Problem to solve |
Leave out the pictures, and retype only the lines from the beginning of the material through the line that contains "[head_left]", including both.

Data segment |

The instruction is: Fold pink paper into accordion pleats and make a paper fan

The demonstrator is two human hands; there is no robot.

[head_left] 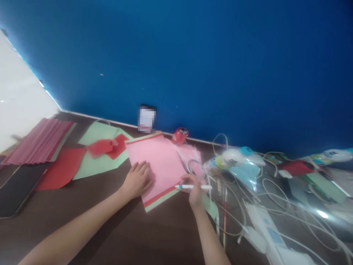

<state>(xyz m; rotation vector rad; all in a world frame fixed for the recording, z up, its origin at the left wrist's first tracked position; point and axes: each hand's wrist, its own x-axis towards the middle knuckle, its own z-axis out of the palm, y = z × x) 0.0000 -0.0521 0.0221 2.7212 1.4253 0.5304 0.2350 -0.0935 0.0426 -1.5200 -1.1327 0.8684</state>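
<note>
Left hand (140, 179) spread on pink paper (164, 159), left edge; right hand (195, 190) pinches pen (205, 187); tabletop (160, 235) below.

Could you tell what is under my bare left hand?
Your bare left hand rests on a large pink paper sheet with red and green edges. The paper directly beneath is covered and cannot be seen.

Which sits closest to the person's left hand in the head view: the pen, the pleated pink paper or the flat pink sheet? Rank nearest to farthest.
From the left hand:
1. Flat pink sheet: directly under it.
2. Pen: to its right, in the right hand.
3. Pleated pink paper: far left.
</note>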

Solution for this exercise |
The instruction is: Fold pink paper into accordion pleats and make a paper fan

The demonstrator is two human hands; there is no robot.

[head_left] 

With that, the exercise is finished.